> _WHAT IS REQUIRED_: Copy out each line of the material below that holds the string "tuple".

> _DATA EXTRACT_:

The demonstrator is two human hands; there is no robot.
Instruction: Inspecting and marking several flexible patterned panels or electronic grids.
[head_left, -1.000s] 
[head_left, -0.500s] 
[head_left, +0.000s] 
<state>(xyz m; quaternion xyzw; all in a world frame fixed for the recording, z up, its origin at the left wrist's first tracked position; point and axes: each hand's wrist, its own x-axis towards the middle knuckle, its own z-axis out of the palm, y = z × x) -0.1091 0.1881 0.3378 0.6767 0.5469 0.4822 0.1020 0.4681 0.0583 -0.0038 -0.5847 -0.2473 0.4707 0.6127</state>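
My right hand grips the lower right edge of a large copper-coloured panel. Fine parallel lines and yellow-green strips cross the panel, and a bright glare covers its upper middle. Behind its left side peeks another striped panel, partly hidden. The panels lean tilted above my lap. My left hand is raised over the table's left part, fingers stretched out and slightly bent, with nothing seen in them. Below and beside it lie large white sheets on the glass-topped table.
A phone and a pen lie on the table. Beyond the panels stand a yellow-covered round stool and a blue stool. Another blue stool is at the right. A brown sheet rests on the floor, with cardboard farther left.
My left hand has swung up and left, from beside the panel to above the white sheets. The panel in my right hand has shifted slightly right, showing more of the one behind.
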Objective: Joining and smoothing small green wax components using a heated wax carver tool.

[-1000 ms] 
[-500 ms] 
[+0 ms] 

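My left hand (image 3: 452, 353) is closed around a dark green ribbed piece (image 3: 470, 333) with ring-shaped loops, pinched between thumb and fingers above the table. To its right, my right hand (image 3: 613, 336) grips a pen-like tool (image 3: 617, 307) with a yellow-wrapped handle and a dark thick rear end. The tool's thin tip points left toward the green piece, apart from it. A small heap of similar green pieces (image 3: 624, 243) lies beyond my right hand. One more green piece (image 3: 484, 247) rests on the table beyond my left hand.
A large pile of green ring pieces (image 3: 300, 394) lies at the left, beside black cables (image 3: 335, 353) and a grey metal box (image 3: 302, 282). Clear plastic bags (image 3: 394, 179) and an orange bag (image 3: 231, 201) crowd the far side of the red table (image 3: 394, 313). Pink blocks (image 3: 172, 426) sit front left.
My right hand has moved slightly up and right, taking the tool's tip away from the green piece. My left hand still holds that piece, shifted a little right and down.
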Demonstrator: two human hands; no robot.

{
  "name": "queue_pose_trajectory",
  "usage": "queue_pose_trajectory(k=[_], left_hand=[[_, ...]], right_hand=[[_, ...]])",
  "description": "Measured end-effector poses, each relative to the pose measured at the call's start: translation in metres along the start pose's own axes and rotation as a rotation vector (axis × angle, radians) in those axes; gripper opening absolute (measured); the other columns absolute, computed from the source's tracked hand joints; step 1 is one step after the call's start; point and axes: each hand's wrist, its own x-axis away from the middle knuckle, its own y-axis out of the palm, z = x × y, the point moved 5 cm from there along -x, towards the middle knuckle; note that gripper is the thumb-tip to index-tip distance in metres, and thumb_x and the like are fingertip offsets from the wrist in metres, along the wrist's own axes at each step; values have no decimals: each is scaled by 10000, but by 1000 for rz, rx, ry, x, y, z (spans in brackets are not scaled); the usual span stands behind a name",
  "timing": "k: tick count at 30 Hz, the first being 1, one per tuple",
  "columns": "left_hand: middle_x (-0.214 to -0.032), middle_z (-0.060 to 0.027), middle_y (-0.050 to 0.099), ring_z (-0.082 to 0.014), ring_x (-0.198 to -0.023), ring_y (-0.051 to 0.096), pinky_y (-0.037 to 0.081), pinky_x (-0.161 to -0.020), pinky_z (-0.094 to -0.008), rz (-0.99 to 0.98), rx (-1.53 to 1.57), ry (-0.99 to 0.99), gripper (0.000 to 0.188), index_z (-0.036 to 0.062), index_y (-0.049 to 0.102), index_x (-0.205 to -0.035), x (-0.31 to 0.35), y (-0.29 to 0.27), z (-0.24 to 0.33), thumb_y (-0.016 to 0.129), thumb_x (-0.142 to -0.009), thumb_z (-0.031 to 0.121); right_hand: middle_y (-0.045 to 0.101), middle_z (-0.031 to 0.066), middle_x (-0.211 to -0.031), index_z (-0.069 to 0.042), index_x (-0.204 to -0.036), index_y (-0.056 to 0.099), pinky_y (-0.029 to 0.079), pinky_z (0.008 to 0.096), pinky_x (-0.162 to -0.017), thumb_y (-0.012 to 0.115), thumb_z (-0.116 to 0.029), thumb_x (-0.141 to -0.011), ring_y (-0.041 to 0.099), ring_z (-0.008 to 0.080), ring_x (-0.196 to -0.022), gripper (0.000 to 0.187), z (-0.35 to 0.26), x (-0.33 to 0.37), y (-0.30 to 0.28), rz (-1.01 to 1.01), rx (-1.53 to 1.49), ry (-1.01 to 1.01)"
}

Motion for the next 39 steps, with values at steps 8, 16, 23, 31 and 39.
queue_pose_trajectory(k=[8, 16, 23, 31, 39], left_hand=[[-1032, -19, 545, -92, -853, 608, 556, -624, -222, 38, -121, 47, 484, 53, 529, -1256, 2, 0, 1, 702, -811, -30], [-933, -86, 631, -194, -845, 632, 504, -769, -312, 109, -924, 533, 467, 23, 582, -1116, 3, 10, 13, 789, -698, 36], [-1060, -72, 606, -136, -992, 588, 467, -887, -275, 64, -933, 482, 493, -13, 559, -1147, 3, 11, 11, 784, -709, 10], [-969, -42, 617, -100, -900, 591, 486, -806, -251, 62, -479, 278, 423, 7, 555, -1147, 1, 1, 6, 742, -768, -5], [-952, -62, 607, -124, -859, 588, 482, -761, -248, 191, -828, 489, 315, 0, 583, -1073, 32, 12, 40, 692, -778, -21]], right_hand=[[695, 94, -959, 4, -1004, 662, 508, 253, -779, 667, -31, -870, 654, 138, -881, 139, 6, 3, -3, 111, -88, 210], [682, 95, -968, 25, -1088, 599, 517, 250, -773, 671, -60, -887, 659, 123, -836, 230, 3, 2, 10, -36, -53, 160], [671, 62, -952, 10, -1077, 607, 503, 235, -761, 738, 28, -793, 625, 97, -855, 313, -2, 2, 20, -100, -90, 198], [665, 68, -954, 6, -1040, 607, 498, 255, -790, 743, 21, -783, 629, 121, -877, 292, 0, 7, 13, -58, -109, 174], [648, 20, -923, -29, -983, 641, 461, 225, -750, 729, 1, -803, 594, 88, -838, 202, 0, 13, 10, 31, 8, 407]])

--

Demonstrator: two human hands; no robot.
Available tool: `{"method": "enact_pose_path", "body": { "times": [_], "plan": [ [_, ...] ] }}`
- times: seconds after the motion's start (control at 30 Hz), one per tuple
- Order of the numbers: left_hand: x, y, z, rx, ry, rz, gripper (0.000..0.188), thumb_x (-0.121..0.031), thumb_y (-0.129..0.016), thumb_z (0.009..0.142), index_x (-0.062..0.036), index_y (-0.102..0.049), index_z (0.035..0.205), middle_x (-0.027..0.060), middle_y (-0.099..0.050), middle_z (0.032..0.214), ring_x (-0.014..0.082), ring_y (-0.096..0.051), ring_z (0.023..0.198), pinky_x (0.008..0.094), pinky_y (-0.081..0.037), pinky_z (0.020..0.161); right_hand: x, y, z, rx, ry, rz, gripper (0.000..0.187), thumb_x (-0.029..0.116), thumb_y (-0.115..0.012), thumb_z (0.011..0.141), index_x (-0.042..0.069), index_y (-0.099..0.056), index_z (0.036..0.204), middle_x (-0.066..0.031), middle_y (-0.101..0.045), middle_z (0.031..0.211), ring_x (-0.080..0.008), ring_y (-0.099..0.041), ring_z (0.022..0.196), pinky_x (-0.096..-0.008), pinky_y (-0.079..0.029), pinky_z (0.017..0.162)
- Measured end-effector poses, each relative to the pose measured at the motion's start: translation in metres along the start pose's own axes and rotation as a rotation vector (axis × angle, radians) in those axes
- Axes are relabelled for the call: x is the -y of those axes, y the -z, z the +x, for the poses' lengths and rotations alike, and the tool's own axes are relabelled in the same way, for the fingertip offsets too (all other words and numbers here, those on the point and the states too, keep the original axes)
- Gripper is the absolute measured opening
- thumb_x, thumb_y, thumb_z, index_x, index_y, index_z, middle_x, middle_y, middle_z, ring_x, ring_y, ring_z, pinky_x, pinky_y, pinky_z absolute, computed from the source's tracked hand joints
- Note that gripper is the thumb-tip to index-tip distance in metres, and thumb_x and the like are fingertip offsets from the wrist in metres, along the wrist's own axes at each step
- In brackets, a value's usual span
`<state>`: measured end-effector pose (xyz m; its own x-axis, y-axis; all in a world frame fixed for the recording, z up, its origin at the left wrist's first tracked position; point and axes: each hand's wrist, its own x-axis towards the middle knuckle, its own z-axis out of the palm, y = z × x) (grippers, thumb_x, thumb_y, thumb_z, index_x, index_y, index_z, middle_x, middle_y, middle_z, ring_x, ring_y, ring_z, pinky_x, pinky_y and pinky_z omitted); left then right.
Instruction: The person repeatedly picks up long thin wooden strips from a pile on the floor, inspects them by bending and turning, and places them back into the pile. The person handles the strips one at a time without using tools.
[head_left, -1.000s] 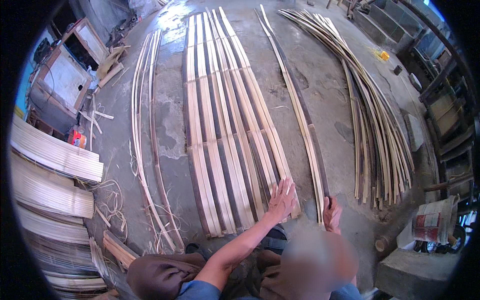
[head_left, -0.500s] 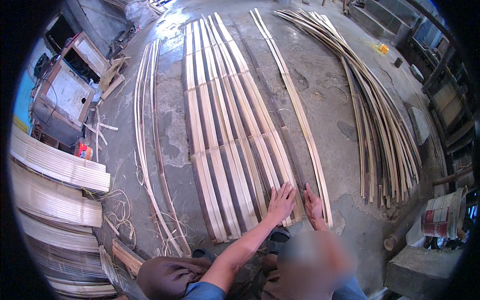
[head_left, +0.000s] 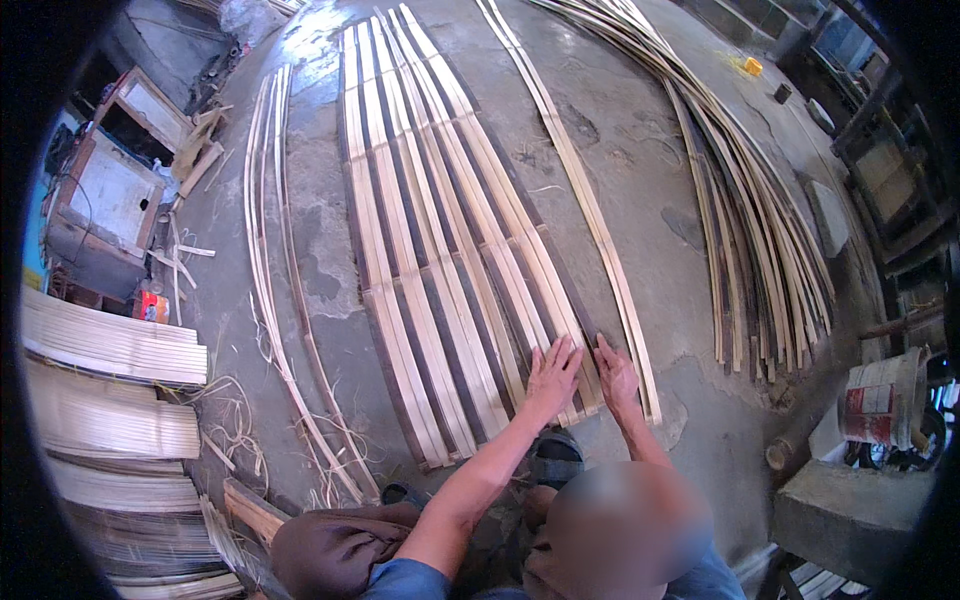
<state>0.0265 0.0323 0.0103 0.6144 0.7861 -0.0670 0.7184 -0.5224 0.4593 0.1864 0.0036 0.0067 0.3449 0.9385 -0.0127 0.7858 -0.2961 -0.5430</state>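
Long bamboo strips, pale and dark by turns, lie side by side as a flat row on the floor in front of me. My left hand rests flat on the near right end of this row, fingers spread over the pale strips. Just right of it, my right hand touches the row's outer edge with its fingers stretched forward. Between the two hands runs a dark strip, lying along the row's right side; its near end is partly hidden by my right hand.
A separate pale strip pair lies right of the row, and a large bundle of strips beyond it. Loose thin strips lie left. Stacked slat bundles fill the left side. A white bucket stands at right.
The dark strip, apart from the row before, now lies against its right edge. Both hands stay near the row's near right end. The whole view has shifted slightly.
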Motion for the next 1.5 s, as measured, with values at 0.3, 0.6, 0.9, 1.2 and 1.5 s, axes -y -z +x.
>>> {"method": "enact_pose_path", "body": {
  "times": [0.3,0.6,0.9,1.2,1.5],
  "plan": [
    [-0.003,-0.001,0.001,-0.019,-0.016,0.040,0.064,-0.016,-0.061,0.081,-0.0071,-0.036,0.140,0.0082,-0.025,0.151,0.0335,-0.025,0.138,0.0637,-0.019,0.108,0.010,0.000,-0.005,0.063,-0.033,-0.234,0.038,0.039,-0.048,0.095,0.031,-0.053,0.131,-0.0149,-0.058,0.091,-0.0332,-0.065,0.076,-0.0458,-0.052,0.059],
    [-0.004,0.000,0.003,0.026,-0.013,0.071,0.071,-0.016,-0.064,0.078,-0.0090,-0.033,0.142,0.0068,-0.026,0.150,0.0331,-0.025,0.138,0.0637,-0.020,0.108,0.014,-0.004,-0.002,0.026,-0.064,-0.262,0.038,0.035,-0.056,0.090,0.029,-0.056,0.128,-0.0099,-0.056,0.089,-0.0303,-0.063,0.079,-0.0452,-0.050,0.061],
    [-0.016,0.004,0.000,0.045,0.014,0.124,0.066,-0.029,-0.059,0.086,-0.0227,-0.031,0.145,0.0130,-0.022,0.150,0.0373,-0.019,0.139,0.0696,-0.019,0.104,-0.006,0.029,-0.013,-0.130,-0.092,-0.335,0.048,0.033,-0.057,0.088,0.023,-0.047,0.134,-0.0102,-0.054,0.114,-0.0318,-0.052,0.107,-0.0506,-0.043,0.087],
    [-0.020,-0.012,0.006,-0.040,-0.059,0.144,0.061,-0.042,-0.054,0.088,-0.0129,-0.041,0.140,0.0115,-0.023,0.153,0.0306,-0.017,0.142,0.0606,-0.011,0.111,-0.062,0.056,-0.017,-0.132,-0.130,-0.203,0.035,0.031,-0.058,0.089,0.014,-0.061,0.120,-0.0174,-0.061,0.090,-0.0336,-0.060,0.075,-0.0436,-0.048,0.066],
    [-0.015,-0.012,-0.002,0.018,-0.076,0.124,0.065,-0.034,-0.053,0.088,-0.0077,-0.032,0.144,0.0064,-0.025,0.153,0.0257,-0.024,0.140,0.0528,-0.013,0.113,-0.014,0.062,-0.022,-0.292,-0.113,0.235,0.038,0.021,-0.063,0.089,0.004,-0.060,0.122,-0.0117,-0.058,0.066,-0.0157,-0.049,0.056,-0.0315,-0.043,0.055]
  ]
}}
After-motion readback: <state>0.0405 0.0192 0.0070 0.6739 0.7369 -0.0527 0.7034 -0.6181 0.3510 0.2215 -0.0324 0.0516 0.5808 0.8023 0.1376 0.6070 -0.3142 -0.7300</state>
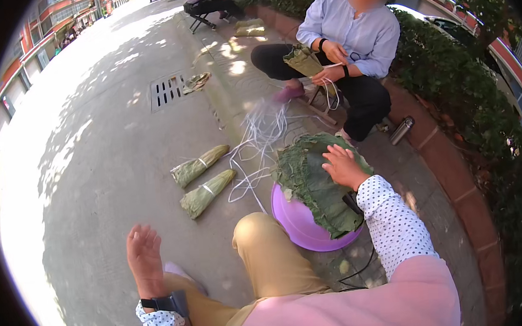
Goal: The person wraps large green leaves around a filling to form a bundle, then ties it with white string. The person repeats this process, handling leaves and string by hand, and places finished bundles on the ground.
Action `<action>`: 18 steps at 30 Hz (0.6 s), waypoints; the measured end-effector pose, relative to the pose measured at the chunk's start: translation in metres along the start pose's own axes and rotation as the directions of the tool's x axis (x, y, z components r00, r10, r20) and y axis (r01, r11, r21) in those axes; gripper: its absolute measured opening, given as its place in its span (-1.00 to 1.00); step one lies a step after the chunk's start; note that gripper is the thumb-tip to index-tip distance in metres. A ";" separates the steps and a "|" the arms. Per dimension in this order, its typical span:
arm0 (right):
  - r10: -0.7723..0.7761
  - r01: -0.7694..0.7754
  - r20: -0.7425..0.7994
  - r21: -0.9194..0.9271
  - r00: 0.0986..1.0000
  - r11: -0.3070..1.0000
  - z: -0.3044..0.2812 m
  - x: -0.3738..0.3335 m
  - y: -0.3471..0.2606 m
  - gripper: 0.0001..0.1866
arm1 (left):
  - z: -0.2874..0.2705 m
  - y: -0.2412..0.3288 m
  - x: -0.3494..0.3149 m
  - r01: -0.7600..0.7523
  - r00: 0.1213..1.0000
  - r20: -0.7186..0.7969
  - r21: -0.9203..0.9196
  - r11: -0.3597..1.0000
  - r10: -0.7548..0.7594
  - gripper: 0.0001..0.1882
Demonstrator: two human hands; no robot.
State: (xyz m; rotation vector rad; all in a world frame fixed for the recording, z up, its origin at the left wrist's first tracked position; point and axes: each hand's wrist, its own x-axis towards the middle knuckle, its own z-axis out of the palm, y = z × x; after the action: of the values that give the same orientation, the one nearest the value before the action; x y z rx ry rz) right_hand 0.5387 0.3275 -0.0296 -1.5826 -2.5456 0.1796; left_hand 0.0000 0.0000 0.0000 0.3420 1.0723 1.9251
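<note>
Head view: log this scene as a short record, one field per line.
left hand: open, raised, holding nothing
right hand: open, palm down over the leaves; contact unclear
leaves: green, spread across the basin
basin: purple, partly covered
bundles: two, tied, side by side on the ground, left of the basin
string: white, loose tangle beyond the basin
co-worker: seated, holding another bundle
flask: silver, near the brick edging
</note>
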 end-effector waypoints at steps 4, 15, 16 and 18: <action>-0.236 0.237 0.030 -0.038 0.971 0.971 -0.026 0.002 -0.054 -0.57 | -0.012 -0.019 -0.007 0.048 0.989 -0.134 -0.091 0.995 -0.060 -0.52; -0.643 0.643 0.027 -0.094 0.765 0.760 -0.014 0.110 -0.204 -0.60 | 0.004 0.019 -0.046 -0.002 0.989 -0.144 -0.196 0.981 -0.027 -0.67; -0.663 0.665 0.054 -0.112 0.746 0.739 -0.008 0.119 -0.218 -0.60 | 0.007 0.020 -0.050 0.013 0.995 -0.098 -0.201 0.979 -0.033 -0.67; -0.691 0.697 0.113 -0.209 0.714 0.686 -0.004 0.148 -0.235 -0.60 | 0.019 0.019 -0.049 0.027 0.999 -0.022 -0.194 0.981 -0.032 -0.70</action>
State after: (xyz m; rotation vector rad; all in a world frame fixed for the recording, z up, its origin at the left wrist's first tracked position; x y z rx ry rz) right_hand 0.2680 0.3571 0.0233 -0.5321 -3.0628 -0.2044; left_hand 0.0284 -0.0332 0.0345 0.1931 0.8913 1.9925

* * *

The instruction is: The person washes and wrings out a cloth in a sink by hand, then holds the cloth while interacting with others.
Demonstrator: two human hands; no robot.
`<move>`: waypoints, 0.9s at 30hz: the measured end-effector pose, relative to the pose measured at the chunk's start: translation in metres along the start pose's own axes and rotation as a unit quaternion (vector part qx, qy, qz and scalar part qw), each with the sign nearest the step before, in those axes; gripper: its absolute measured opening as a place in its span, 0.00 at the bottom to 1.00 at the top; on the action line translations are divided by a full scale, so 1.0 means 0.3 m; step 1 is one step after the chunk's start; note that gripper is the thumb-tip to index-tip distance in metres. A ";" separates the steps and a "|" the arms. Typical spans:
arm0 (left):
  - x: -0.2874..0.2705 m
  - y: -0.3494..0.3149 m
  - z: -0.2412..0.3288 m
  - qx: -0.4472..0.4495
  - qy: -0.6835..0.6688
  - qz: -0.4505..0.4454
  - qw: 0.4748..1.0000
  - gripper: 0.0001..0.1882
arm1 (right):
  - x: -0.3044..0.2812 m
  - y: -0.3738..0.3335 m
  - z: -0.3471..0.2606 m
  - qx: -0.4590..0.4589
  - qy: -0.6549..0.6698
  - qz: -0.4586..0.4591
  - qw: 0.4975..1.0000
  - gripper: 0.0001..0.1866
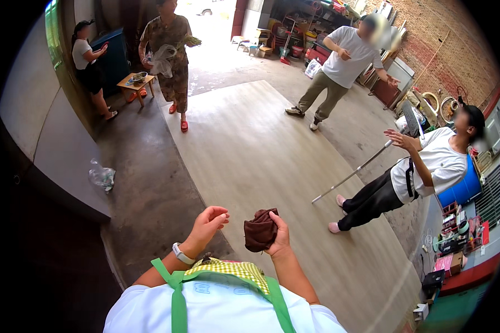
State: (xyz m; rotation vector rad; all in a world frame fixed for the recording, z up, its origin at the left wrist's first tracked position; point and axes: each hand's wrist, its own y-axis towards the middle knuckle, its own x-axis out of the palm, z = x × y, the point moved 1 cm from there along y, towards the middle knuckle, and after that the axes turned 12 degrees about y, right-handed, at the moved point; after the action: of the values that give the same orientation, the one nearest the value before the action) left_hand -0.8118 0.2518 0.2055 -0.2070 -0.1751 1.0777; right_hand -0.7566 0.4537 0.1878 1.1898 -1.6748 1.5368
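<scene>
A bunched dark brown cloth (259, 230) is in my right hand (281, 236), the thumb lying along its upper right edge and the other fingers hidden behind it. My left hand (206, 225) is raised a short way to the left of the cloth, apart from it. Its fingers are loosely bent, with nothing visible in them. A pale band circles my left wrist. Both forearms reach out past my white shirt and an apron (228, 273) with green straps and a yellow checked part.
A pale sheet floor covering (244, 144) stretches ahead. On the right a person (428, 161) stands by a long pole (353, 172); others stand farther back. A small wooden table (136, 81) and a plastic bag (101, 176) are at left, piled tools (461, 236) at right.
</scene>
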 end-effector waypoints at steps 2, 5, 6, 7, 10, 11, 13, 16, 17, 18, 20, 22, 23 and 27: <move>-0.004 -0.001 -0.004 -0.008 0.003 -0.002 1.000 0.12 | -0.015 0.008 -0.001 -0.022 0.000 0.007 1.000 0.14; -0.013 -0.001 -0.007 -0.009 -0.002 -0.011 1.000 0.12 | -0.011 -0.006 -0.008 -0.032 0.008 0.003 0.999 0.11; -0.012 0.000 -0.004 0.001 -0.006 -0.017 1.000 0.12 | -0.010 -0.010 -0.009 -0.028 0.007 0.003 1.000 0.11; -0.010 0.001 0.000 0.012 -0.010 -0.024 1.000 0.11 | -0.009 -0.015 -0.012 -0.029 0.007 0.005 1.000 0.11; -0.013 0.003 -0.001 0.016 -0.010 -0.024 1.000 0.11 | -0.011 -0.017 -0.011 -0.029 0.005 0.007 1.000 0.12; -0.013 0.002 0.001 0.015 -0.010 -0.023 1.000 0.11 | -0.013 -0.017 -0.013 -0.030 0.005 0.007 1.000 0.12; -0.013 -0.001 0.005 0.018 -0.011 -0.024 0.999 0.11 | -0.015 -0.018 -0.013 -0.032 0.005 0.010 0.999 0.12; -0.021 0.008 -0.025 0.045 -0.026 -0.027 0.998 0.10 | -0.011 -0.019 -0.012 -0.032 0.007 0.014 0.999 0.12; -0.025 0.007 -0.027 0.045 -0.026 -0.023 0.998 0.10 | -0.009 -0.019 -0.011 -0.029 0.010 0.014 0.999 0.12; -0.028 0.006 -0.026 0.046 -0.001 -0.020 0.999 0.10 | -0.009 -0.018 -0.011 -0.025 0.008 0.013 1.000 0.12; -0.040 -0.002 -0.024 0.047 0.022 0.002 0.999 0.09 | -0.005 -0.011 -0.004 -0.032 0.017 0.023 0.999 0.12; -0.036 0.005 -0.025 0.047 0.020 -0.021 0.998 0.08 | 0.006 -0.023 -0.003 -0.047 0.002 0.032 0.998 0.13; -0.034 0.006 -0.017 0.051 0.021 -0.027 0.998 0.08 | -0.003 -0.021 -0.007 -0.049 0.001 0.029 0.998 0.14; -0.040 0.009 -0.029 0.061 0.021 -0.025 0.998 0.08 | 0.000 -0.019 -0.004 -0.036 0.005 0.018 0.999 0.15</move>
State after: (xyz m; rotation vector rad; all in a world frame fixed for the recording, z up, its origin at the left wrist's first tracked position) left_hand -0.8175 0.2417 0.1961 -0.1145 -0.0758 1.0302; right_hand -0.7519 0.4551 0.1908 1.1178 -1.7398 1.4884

> _PROBLEM SOLUTION_:
  "timing": "k: tick count at 30 Hz, the first being 1, one per tuple",
- times: seconds after the motion's start (control at 30 Hz), one per tuple

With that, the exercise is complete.